## TASK TO CARRY OUT
Provide the entries once more, identical in every word.

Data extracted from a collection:
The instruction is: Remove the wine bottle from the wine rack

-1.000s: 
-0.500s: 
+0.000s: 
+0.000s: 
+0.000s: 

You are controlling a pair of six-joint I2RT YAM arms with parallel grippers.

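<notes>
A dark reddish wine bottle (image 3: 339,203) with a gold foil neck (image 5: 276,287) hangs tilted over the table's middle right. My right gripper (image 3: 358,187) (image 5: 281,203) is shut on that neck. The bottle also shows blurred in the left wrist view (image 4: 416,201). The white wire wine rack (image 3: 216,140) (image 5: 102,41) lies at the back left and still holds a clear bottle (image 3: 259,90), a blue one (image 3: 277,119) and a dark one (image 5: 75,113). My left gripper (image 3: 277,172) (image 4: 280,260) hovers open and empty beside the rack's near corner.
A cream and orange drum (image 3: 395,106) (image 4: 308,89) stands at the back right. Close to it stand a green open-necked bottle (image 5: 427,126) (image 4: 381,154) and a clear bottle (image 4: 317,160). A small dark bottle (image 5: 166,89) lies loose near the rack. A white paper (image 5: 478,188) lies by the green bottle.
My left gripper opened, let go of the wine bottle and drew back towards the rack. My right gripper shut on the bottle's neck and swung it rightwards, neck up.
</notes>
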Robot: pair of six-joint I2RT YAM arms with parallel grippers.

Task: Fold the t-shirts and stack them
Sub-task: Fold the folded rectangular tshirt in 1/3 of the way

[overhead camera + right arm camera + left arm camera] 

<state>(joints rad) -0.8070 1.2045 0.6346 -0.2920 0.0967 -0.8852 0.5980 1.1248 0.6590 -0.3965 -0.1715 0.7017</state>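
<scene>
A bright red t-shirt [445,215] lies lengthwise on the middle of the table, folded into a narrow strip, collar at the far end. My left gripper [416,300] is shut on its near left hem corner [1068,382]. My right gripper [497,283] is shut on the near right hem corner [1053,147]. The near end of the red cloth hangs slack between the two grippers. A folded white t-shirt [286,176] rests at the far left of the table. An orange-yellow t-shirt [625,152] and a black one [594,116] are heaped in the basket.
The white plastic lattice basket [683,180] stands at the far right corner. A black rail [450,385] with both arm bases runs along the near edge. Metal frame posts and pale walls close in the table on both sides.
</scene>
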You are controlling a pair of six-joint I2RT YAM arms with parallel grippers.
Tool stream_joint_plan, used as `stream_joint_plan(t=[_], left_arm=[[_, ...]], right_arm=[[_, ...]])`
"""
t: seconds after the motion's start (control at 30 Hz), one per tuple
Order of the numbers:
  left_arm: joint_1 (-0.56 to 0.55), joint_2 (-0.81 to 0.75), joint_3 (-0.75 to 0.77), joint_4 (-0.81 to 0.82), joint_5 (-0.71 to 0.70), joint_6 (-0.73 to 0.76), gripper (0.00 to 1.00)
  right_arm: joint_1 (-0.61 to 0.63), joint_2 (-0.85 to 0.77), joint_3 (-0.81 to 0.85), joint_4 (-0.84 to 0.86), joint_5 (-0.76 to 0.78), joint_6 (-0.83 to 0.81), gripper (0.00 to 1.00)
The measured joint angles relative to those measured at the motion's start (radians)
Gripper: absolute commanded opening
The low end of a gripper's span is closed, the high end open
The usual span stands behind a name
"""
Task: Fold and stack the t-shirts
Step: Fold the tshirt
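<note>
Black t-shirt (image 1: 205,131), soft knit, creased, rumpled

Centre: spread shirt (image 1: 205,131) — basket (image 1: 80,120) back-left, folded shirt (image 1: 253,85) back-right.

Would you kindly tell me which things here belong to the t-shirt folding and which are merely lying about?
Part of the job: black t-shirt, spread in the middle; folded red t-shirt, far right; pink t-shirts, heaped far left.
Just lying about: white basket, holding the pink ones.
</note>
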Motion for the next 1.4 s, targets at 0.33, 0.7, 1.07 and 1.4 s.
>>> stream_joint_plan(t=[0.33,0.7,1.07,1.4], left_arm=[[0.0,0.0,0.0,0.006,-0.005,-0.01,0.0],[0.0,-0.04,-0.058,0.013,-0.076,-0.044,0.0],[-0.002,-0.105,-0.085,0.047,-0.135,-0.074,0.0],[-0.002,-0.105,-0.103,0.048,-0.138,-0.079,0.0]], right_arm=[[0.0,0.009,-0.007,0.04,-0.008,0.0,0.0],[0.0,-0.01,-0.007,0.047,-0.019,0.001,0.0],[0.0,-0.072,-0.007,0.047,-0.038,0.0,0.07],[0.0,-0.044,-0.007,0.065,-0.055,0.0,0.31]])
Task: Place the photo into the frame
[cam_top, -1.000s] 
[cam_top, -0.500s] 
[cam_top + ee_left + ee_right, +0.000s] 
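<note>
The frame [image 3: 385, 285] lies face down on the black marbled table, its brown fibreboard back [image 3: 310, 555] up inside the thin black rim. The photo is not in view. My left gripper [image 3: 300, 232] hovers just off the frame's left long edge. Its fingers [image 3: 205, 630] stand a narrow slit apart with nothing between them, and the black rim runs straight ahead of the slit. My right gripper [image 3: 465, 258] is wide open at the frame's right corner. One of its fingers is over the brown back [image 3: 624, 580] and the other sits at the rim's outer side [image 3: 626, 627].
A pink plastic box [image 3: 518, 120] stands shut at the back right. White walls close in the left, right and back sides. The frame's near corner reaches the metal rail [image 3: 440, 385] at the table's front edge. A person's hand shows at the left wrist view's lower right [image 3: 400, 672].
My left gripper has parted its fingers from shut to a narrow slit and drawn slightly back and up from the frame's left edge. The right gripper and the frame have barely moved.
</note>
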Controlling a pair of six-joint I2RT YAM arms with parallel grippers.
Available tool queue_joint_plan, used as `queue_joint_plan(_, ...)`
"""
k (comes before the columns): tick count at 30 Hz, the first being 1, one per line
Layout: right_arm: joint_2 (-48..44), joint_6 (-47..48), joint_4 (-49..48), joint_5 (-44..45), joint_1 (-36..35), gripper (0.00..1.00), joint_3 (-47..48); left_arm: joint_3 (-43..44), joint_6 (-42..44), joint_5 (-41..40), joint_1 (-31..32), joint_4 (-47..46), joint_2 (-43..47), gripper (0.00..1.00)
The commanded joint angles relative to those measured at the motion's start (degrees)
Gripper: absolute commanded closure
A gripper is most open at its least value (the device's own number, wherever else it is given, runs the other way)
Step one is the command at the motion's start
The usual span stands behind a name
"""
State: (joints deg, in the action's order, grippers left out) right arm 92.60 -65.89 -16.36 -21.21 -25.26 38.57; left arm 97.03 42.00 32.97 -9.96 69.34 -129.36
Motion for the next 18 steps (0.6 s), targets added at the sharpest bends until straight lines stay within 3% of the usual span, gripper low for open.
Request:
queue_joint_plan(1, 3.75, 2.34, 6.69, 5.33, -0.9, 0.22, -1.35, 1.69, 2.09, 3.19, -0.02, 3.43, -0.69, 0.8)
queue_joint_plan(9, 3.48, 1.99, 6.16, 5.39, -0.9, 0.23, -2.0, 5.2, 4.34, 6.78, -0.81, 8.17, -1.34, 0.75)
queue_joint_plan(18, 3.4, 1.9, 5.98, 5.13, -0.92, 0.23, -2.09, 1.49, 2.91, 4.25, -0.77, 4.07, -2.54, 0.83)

## EXERCISE SOLUTION
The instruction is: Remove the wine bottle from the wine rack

-1.000s: 
-0.500s: 
+0.000s: 
+0.000s: 
+0.000s: 

You are controlling a pair of six-joint I2RT YAM arms with parallel grippers.

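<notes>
A dark reddish wine bottle (image 3: 339,203) with a gold foil neck (image 5: 276,287) hangs tilted over the table's middle right. My right gripper (image 3: 358,187) (image 5: 281,203) is shut on that neck. The bottle also shows blurred in the left wrist view (image 4: 416,201). The white wire wine rack (image 3: 216,140) (image 5: 102,41) lies at the back left and still holds a clear bottle (image 3: 259,90), a blue one (image 3: 277,119) and a dark one (image 5: 75,113). My left gripper (image 3: 277,172) (image 4: 280,260) hovers open and empty beside the rack's near corner.
A cream and orange drum (image 3: 395,106) (image 4: 308,89) stands at the back right. Close to it stand a green open-necked bottle (image 5: 427,126) (image 4: 381,154) and a clear bottle (image 4: 317,160). A small dark bottle (image 5: 166,89) lies loose near the rack. A white paper (image 5: 478,188) lies by the green bottle.
My left gripper opened, let go of the wine bottle and drew back towards the rack. My right gripper shut on the bottle's neck and swung it rightwards, neck up.
</notes>
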Robot: pair of six-joint I2RT YAM arms with parallel grippers.

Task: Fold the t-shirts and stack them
Sub-task: Fold the folded rectangular tshirt in 1/3 of the way

[overhead camera + right arm camera + left arm camera] 

<state>(joints rad) -0.8070 1.2045 0.6346 -0.2920 0.0967 -0.8852 0.5980 1.1248 0.6590 -0.3965 -0.1715 0.7017</state>
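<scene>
A bright red t-shirt [445,215] lies lengthwise on the middle of the table, folded into a narrow strip, collar at the far end. My left gripper [416,300] is shut on its near left hem corner [1068,382]. My right gripper [497,283] is shut on the near right hem corner [1053,147]. The near end of the red cloth hangs slack between the two grippers. A folded white t-shirt [286,176] rests at the far left of the table. An orange-yellow t-shirt [625,152] and a black one [594,116] are heaped in the basket.
The white plastic lattice basket [683,180] stands at the far right corner. A black rail [450,385] with both arm bases runs along the near edge. Metal frame posts and pale walls close in the table on both sides.
</scene>
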You are controlling a pair of six-joint I2RT YAM arms with parallel grippers.
Tool stream_joint_plan, used as `stream_joint_plan(t=[_], left_arm=[[_, ...]], right_arm=[[_, ...]])`
"""
t: seconds after the motion's start (control at 30 Hz), one per tuple
Order of the numbers:
  left_arm: joint_1 (-0.56 to 0.55), joint_2 (-0.81 to 0.75), joint_3 (-0.75 to 0.77), joint_4 (-0.81 to 0.82), joint_5 (-0.71 to 0.70), joint_6 (-0.73 to 0.76), gripper (0.00 to 1.00)
  right_arm: joint_1 (-0.61 to 0.63), joint_2 (-0.85 to 0.77), joint_3 (-0.81 to 0.85), joint_4 (-0.84 to 0.86), joint_5 (-0.76 to 0.78), joint_6 (-0.83 to 0.81), gripper (0.00 to 1.00)
The measured joint angles relative to those measured at the motion's start (radians)
Gripper: absolute commanded opening
The low end of a gripper's span is closed, the high end open
The usual span stands behind a name
"""
Task: Fold and stack the t-shirts
Step: Fold the tshirt
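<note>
Black t-shirt (image 1: 205,131), soft knit, creased, rumpled

Centre: spread shirt (image 1: 205,131) — basket (image 1: 80,120) back-left, folded shirt (image 1: 253,85) back-right.

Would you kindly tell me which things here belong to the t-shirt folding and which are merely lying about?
Part of the job: black t-shirt, spread in the middle; folded red t-shirt, far right; pink t-shirts, heaped far left.
Just lying about: white basket, holding the pink ones.
</note>
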Motion for the next 1.4 s, targets at 0.33, 0.7, 1.07 and 1.4 s.
>>> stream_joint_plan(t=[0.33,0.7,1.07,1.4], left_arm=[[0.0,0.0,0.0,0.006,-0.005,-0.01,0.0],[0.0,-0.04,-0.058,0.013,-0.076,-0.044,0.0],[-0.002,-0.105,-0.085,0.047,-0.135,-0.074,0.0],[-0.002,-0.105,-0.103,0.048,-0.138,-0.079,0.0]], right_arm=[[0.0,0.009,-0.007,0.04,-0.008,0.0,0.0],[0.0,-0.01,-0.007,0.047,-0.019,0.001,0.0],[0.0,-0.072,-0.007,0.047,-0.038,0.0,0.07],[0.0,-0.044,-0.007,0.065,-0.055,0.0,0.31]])
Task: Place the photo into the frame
[cam_top, -1.000s] 
[cam_top, -0.500s] 
[cam_top + ee_left + ee_right, +0.000s] 
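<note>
The frame [image 3: 385, 285] lies face down on the black marbled table, its brown fibreboard back [image 3: 310, 555] up inside the thin black rim. The photo is not in view. My left gripper [image 3: 300, 232] hovers just off the frame's left long edge. Its fingers [image 3: 205, 630] stand a narrow slit apart with nothing between them, and the black rim runs straight ahead of the slit. My right gripper [image 3: 465, 258] is wide open at the frame's right corner. One of its fingers is over the brown back [image 3: 624, 580] and the other sits at the rim's outer side [image 3: 626, 627].
A pink plastic box [image 3: 518, 120] stands shut at the back right. White walls close in the left, right and back sides. The frame's near corner reaches the metal rail [image 3: 440, 385] at the table's front edge. A person's hand shows at the left wrist view's lower right [image 3: 400, 672].
My left gripper has parted its fingers from shut to a narrow slit and drawn slightly back and up from the frame's left edge. The right gripper and the frame have barely moved.
</note>
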Controlling a pair of six-joint I2RT YAM arms with parallel grippers.
Available tool queue_joint_plan, used as `queue_joint_plan(_, ...)`
"""
k (comes before the columns): tick count at 30 Hz, the first being 1, one per line
Layout: right_arm: joint_2 (-48..44), joint_6 (-47..48), joint_4 (-49..48), joint_5 (-44..45), joint_1 (-36..35), gripper (0.00..1.00), joint_3 (-47..48); left_arm: joint_3 (-43..44), joint_6 (-42..44), joint_5 (-41..40), joint_1 (-31..32), joint_4 (-47..46), joint_2 (-43..47), gripper (0.00..1.00)
The commanded joint angles relative to those measured at the motion's start (degrees)
Gripper: absolute commanded closure
A gripper is most open at its least value (the device's own number, wherever else it is given, runs the other way)
Step one is the command at the motion's start
The usual span stands behind a name
"""
State: (joints deg, in the action's order, grippers left out) right arm 92.60 -65.89 -16.36 -21.21 -25.26 38.57; left arm 97.03 42.00 32.97 -9.96 69.34 -129.36
Motion for the next 18 steps (0.6 s), targets added at the sharpest bends until straight lines stay within 3% of the usual span, gripper low for open.
Request:
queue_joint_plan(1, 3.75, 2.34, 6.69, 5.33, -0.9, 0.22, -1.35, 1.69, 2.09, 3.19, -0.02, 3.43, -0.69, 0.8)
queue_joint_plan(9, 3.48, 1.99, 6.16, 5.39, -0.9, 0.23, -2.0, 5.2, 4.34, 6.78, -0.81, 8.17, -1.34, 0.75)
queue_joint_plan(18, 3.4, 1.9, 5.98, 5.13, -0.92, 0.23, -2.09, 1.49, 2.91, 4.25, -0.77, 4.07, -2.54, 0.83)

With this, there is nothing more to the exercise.